The founders of modern conservatism saw a role for the state in ensuring environmental quality by regulating polluters. While that changed in more recent decades, there are signs that a new generation of conservatives favors a governmental role in reducing emissions.

Daniel A. FarberDaniel A. Farber is the Sho Sato Professor of Law and codirector of the Center for Law, Energy, and the Environment at the University of California, Berkeley.

Today, conservatism is associated with anti-environmentalism. It comes as something of a shock, therefore, to discover that in the 1960s and 1970s, in the midst of establishing the modern conservative movement, iconic figures such as Ronald Reagan, Barry Goldwater, and William F. Buckley all took staunchly pro-environmental positions, including a willingness to countenance regulations that might be considered too radical for today’s Democrats. Yet today, conservatism has become associated with skepticism about environmental science, enthusiasm for expanding development activities on public lands, a firm belief in the merits of fossil fuels, and an instinctive hatred for regulation.

The process by which these pro-environmental views were forced out began in the 1980s but did not reach fruition until the conservative backlash against the Obama administration. The way was eased for these anti-regulatory views to triumph by large infusions of money from conservative business leaders, especially from the fossil fuel industries — such as the Koch family. Pro-development interests in the western states also played a role, starting with the Sagebrush Rebellion that started in the 1970s. Political and economic forces, more than logic or empirical evidence, gave anti-environmental views ascendancy among conservatives.

Despite the seeming hegemonic dominance of anti-environmentalism within the conservative movement, there are some hopeful straws in the wind. The coal industry is in seemingly irreversible decline, and the major oil companies have begun to moderate their views on environmental issues, including climate change. Meanwhile, the renewable energy sector is becoming an increasingly powerful economic and political force, even in red states such as Texas, Iowa, and Kansas. Some western states have begun to diversify their economies and no longer view mining and oil as unmitigated benefits. And a handful of conservative thinkers have started to rethink the anti-environmental verities they learned from an older generation. Indeed, just before this article was written, Congress passed a defense spending bill that calls climate change a serious threat to national security. In the House, 46 Republicans crossed the aisle to vote in favor of that provision.

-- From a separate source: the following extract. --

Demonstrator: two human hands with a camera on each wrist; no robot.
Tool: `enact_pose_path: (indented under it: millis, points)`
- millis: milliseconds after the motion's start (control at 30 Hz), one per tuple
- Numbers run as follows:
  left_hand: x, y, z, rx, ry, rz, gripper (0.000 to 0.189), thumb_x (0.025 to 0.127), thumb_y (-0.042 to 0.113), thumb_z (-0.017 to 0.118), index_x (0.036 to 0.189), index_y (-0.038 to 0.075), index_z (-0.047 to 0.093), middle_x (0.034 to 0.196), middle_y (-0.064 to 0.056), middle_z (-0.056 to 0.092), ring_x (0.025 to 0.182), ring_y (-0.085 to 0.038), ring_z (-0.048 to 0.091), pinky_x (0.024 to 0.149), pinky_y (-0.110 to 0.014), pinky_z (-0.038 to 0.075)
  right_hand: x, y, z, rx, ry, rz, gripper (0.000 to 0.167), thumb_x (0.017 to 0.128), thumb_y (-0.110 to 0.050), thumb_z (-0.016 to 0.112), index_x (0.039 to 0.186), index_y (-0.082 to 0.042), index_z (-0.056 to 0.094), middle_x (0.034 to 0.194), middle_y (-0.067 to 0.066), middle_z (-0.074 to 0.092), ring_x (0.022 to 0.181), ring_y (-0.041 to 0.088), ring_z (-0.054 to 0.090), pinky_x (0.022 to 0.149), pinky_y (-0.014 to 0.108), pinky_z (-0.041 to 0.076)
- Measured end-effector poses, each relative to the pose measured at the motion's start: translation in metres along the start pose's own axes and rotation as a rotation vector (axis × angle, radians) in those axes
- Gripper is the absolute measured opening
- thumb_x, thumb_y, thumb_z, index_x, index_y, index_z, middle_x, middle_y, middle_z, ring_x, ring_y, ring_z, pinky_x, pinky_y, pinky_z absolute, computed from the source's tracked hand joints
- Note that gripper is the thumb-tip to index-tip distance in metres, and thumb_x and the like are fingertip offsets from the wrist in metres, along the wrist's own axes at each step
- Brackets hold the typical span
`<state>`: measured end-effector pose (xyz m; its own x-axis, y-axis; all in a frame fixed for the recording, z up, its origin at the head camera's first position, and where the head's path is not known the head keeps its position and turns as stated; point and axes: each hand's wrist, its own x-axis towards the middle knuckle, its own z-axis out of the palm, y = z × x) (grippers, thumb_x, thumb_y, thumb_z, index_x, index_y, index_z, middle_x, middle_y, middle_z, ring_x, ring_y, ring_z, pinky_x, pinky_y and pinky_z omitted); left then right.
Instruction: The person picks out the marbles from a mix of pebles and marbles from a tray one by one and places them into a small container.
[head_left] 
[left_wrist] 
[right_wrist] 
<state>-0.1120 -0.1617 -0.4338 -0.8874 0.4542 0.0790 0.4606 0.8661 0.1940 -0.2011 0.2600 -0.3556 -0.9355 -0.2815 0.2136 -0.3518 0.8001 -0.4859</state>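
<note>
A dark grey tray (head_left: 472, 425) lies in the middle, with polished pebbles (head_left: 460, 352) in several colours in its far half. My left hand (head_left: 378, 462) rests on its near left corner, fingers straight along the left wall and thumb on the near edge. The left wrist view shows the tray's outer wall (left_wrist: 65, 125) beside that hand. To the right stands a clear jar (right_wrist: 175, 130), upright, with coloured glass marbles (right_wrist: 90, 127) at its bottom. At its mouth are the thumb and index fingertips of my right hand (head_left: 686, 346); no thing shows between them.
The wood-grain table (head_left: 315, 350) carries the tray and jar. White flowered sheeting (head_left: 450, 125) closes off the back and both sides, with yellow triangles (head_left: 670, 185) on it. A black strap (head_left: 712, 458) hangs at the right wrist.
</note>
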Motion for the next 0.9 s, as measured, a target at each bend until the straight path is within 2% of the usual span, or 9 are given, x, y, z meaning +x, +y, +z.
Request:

Rediscovering this lost history is important because it shows that vigorous environmental protection can be consistent with strong conservative values. A revival of this school of thought could enrich discourse within the conservative movement and help heal the growing schism between conservatives and scientists. It would also begin to depolarize debates over environmental policy, helping to defuse knee-jerk reactions on both sides and move policy debates in a more constructive direction. If the signs of a conservative-environmentalist revival come to fruition, the result could be a healthier political atmosphere and a more stable, better-designed regulatory regime.

This article will follow a largely chronological path, beginning with the surprisingly pro-environmental views of the founding fathers of modern conservatism. The focus then turns to the backlash that began in the late 1970s and has carried through to the present. Finally, we will turn to examine some hopeful signs that may herald the beginning of a shift in conservative values.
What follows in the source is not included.